**WHAT THE TASK ASKS:** A line qualifies if it holds the string "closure". Copy every qualifying line from the records.

--- DATA SHOWN Enclosed Below ---

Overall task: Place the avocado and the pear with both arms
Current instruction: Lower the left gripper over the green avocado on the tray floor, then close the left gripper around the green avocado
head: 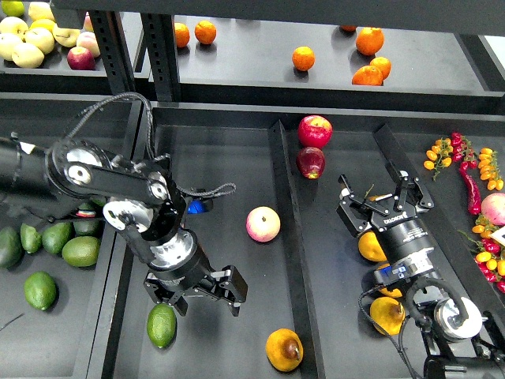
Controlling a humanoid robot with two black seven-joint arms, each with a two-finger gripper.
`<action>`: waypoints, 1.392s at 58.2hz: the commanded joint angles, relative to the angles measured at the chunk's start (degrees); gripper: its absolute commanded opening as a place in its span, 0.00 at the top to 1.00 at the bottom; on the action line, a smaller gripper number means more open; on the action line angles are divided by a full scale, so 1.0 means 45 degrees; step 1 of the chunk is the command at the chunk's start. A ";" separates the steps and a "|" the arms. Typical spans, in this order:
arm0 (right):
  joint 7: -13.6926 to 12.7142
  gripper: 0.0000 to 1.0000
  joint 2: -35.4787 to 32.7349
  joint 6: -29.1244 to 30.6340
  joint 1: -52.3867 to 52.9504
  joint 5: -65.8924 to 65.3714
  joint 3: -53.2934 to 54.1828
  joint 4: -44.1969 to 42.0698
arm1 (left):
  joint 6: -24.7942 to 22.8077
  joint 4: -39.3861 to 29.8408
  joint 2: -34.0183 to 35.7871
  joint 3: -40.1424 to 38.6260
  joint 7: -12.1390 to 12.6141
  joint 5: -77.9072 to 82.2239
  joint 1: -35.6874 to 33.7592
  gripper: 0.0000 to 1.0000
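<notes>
Hovering low over the middle tray (221, 237), the left hand (197, 296) points down toward the near edge, its two dark fingers spread apart with nothing between them. The avocado (161, 325) lies on the tray floor just below and to the left of those fingers, close but seemingly not touching. The pear (284, 350), orange-yellow with a dark brown blotch and a brown stem end, rests on the same tray floor near the front, right of the avocado and against the divider rail (293, 260).

The right hand (384, 207) sits over the right-hand tray (347, 284), fingers pointing up and away, set apart and empty. Yellow-orange pears (387, 314) lie just beneath its wrist, partly hidden by the arm.

Other notes:
- A pink-and-yellow apple (263, 223) sits alone mid-tray, well apart from both hands.
- Two red apples (314, 131) sit at the far end of the middle tray, one behind the other.
- Several green avocados (40, 290) lie in the leftmost tray, partly behind the left arm.
- Oranges (303, 58) are scattered on the upper shelf (252, 47); pale apples (28, 54) sit at the far left.
- Red chillies and small orange-yellow fruits (472, 178) fill the far right bin.
</notes>
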 commanded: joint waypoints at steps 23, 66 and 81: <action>-0.0018 0.01 0.0001 0.0077 -0.0056 0.0020 0.0051 0.0056 | 0.0001 0.1650 -0.0375 0.1170 0.0001 -0.0107 0.1256 0.01; -0.0018 0.01 0.0001 0.0135 -0.0134 0.0000 0.0227 0.0193 | 0.0755 0.3799 -0.1391 0.1189 0.0001 0.0010 0.2956 0.01; -0.0018 0.01 0.0001 0.0135 -0.0153 0.0000 0.0246 0.0174 | 0.1165 0.3838 -0.1391 0.1678 0.0001 -0.0010 0.3014 0.01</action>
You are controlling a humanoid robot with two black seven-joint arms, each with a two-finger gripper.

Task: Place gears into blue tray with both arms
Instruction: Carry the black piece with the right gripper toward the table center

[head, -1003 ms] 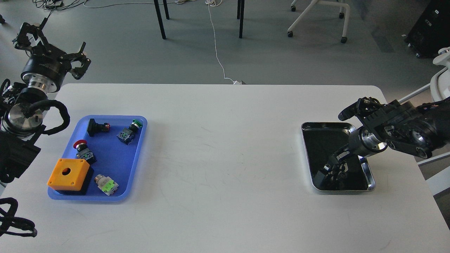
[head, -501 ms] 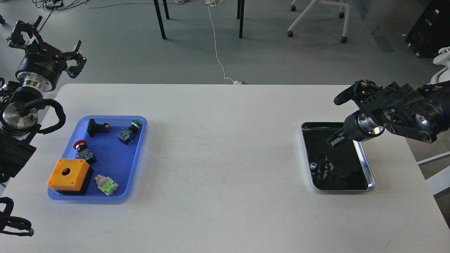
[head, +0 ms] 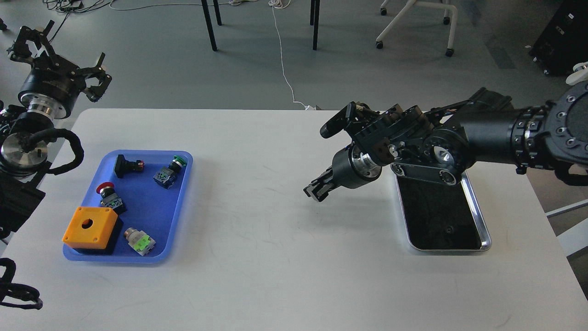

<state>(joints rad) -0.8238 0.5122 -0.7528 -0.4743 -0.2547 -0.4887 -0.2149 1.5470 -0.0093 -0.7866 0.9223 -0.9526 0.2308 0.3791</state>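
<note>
Swinging out from over the silver tray point(head: 477, 216) since a second ago and now hanging above bare table point(head: 275, 257) left of that tray: right gripper point(head: 316, 189), fingers drawn close together, grip contents impossible to tell. Lifting slightly up and away, well left of the silver tray past the table's far corner: left gripper point(head: 59, 57), fingers spread wide, gripping nothing. Lying alone on the silver tray's dark floor near its front edge: one tiny gear point(head: 449, 228). Sitting far left of the silver tray, holding push-button switches point(head: 166, 172) and an orange box point(head: 89, 225): blue tray point(head: 179, 207).
</note>
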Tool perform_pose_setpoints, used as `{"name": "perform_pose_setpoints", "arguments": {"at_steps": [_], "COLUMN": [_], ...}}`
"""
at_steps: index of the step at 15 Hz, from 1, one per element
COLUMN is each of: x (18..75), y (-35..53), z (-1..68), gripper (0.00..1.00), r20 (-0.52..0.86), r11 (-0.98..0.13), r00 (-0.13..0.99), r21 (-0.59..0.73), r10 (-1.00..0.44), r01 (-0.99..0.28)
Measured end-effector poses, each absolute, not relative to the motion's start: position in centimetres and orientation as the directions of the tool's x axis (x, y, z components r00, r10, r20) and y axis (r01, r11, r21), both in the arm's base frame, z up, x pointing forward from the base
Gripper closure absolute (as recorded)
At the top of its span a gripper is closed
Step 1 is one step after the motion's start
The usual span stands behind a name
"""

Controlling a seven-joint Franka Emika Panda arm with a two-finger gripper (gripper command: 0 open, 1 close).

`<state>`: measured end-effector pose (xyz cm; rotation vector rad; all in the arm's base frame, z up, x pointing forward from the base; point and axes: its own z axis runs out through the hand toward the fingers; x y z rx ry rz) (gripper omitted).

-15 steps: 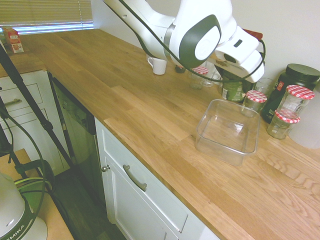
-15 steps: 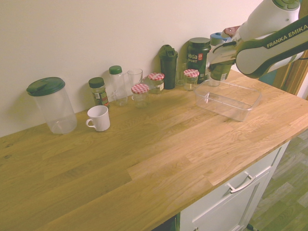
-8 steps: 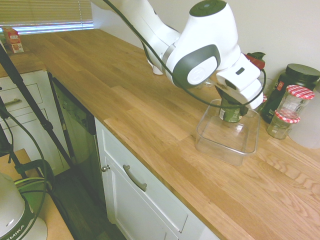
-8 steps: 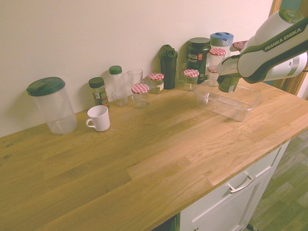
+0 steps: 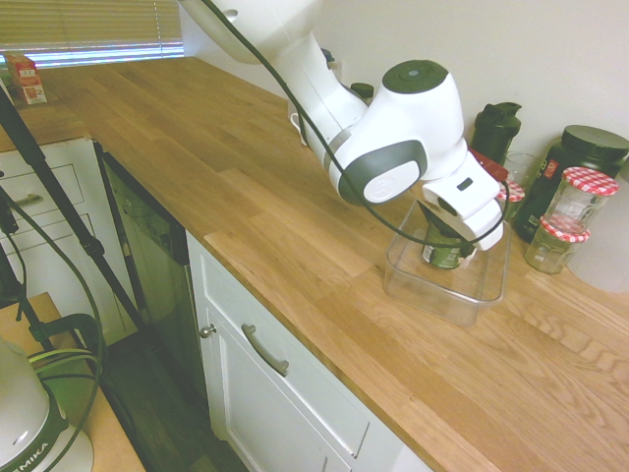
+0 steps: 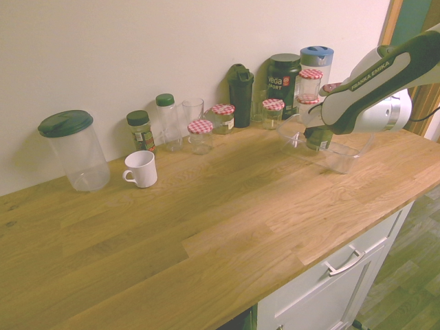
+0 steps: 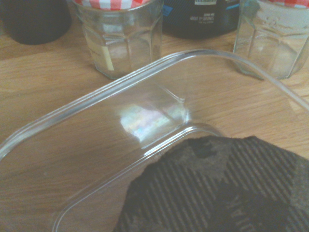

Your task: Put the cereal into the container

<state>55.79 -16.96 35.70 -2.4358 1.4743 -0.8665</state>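
Note:
The cereal (image 5: 444, 253) is a short jar with a green label, and my gripper (image 5: 448, 232) is shut on it from above. It hangs low inside the container (image 5: 417, 283), a clear rectangular tub near the counter's front edge. Whether the jar rests on the tub's floor I cannot tell. From the other side the cereal (image 6: 318, 140) shows through the near wall of the container (image 6: 346, 157), under my gripper (image 6: 319, 129). The wrist view has the cereal's dark ribbed top (image 7: 227, 193) close up, over the container's rounded rim (image 7: 120, 87).
Red-checked-lid jars (image 5: 580, 197) and a black tub (image 5: 575, 157) stand just behind the container by the wall. Further along the wall are a dark shaker (image 6: 240, 86), more jars (image 6: 201, 134), slim bottles (image 6: 142, 130), a white mug (image 6: 141, 168) and a clear pitcher (image 6: 74, 150).
The arm carried the cereal from beside the jars at the wall out over the container, then lowered it between the tub's walls.

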Motion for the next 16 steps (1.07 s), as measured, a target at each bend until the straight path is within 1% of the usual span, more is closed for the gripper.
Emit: {"name": "perform_pose_setpoints", "arguments": {"at_steps": [3, 12, 14, 16], "x": [56.1, 56.5, 56.4, 56.4], "y": [-17.1, -17.5, -17.7, -18.2], "z": [34.9, 35.2, 34.9, 35.0], "gripper": [0.00, 0.00, 0.00, 0.00], "r20": [0.376, 0.372, 0.352, 0.309], "r11": [-0.510, -0.527, -0.518, -0.480], "r00": [0.372, 0.401, 0.408, 0.398], "r21": [-0.391, -0.354, -0.319, -0.267], "r10": [-0.848, -0.837, -0.842, -0.864], "r01": [-0.766, -0.773, -0.794, -0.836]}}
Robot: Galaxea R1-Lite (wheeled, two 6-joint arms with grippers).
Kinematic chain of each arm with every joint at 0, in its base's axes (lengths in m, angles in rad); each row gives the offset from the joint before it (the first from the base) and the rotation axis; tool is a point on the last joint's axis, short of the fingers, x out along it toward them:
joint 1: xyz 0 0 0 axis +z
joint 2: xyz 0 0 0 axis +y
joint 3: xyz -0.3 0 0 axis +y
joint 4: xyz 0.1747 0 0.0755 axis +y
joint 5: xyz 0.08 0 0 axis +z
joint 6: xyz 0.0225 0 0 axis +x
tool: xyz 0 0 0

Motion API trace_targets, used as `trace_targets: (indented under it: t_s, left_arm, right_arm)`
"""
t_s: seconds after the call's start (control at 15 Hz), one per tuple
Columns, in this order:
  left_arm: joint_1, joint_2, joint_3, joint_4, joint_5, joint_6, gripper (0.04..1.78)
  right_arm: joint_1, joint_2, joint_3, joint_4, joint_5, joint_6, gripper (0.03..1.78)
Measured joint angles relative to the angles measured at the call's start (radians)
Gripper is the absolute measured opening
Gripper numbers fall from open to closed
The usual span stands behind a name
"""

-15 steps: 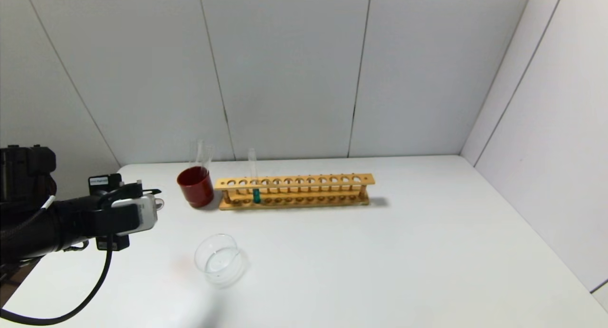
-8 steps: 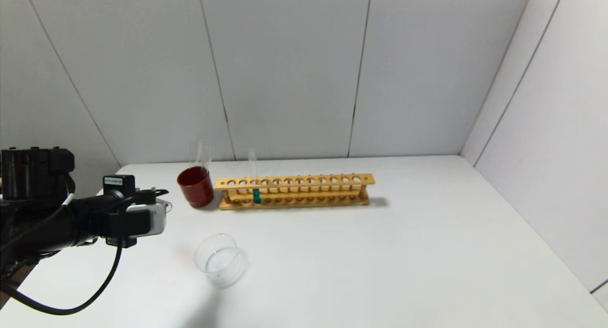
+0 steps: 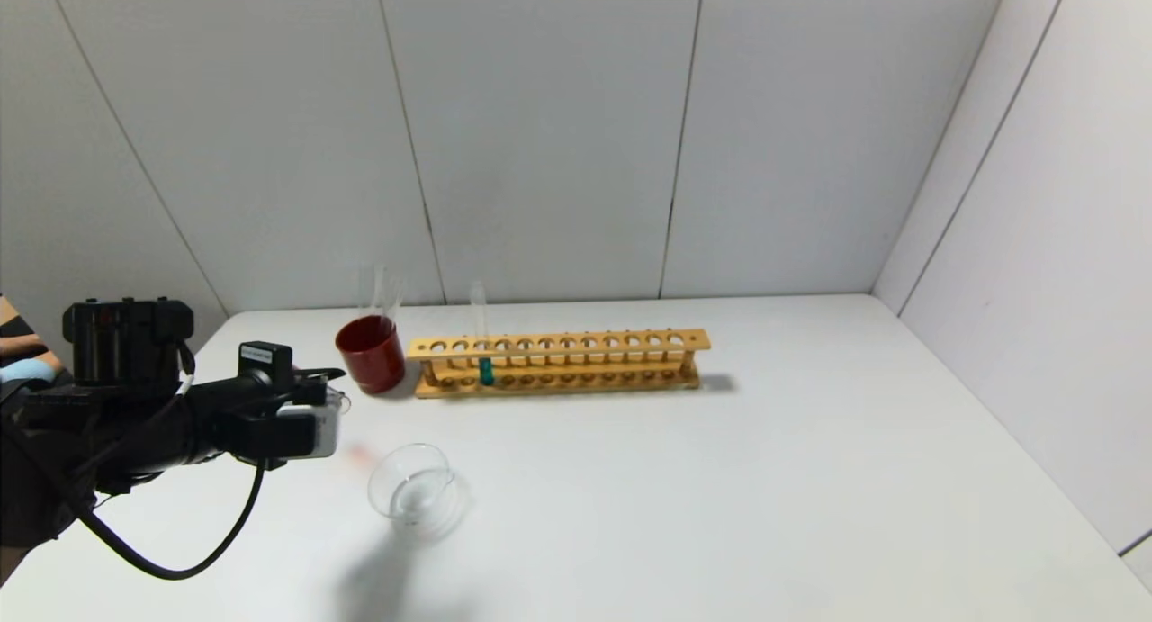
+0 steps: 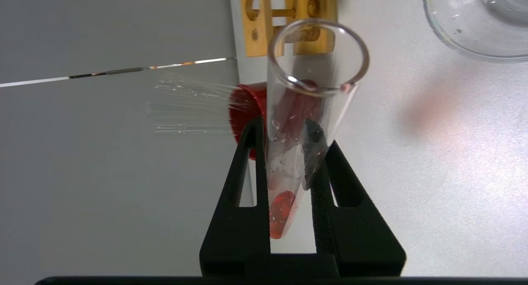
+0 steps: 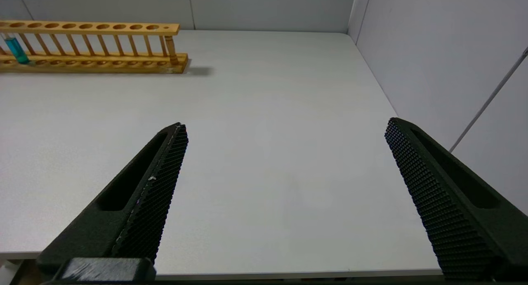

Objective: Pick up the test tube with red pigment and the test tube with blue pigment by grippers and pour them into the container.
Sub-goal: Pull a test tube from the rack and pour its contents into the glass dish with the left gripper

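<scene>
black fingers of the left gripper [image 4: 288,182] are seen clamped on the test tube with red pigment [image 4: 301,124], which is held tilted well over, mouth toward the container [image 3: 416,491]; a small pool of orange-red liquid is seen low in the tube between the fingers. in the head view the left gripper [image 3: 335,424] is placed just beside the container, short of its rim. the step in hand is judged to be the carry of the red tube to the dish, with the pour not yet begun. a further reach is called for next, so that the tube's mouth is brought over the glass wall, and then a steeper tilt.

the container looks nearly empty, only clear glass and a few specks being seen. the test tube with blue pigment [image 3: 485,370] is stood upright in the wooden rack [image 3: 558,363], near its left end, teal liquid at its bottom. clear tubes are stood in a dark red cup [image 3: 371,354] just beside the rack. the right gripper [image 5: 284,194] is held wide apart, parked over bare table [image 3: 765,478], well apart from the rack.
</scene>
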Motion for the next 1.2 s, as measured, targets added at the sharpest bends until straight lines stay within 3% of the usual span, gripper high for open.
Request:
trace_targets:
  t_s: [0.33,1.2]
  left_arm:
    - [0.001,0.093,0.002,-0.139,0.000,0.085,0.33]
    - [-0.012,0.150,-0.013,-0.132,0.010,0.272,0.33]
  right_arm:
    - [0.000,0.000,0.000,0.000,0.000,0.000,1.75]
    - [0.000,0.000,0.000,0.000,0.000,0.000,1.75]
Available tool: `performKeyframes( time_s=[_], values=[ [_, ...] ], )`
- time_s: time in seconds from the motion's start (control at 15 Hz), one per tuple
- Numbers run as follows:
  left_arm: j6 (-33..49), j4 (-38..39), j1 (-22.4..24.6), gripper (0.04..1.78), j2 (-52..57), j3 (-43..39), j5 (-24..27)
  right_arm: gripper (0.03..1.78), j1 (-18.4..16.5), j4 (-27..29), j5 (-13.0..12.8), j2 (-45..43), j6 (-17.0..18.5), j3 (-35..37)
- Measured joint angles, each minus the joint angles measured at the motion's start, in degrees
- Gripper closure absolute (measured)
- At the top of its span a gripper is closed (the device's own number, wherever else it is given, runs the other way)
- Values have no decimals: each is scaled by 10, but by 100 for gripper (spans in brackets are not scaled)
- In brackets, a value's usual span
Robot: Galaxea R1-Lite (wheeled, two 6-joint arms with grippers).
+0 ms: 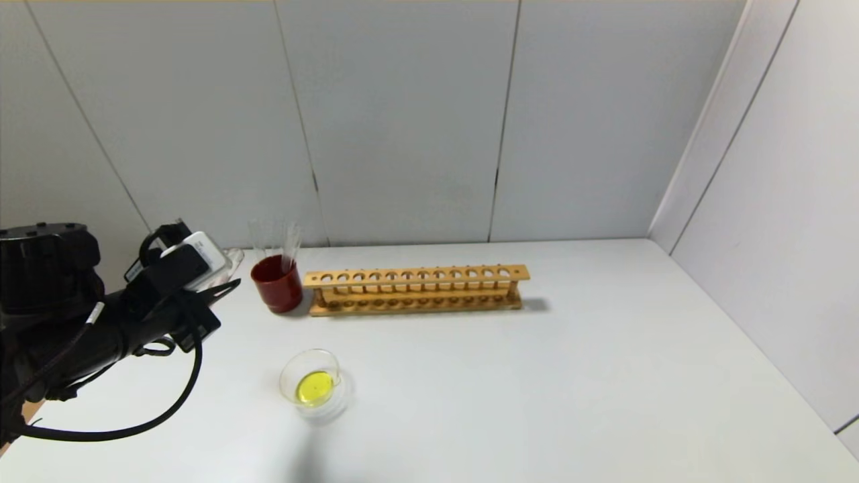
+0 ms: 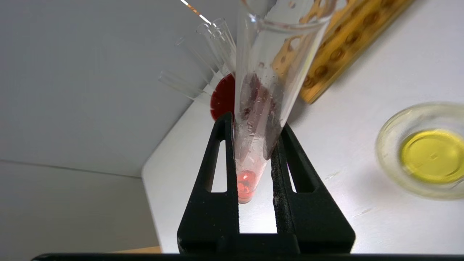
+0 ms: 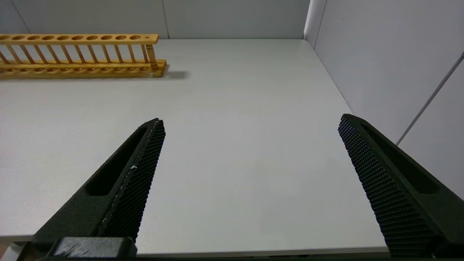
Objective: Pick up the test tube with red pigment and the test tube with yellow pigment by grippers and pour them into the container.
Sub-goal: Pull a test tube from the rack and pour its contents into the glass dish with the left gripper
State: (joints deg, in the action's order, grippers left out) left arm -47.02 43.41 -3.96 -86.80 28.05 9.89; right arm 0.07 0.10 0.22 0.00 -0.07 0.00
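Observation:
My left gripper [image 2: 253,125] is shut on the test tube with red pigment [image 2: 258,83], held above the table at the left, between the two fingers. A little red-orange liquid sits at the tube's closed end [image 2: 245,185]. In the head view the left gripper [image 1: 227,278] is left of the dark red cup and behind-left of the container [image 1: 286,380]. The container is a small clear glass dish holding yellow liquid; it also shows in the left wrist view [image 2: 385,145]. No tube with yellow liquid shows. My right gripper [image 3: 252,121] is open and empty over bare table, outside the head view.
A dark red cup [image 1: 276,285] with colourless clear tubes [image 1: 275,235] stands at the back left. A long wooden tube rack [image 1: 416,288] stands empty right of the cup; it also shows in the right wrist view [image 3: 79,54]. Grey walls close the back and the right side.

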Motion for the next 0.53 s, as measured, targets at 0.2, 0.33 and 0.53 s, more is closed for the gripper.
performKeyframes(
  time_s=[0.2,0.33,0.53],
  values=[
    [-77,-4,9,151,-18,0,17,6,0,0,0,0,0,0],
    [-93,-18,10,151,-26,5,17,6,0,0,0,0,0,0],
    [-139,-16,12,151,-32,-6,16,6,0,0,0,0,0,0]
  ],
)
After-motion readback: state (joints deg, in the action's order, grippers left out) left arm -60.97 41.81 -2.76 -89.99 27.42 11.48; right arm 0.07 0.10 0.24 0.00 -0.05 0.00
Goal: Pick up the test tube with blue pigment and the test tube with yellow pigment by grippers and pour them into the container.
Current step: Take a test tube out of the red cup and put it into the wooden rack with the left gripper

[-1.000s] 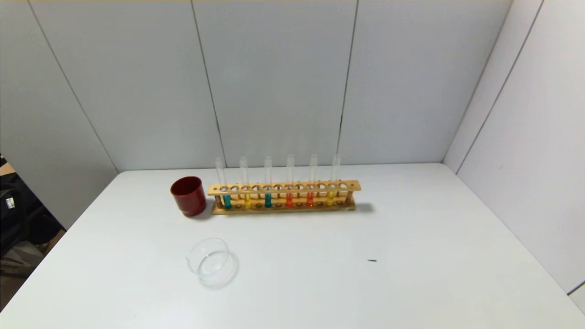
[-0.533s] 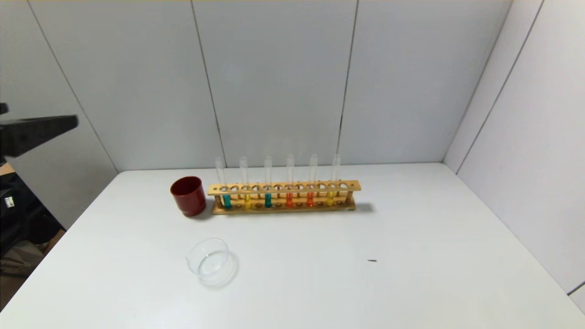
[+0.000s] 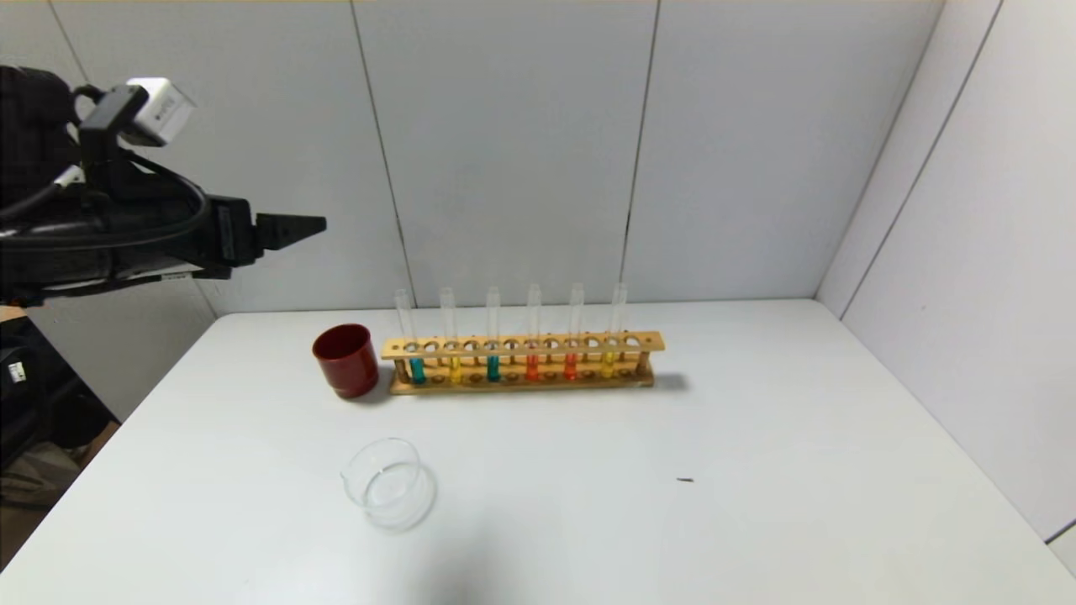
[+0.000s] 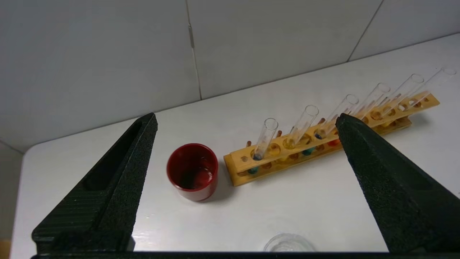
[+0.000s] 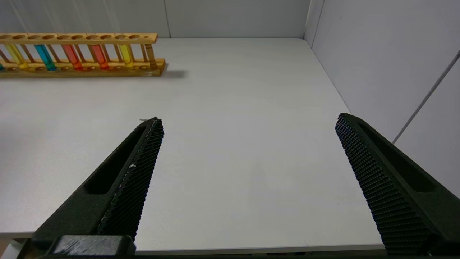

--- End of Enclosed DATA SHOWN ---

**THE COMPLETED TASK:**
Gripper closure absolute (as recorded)
- Gripper closure absolute (measured)

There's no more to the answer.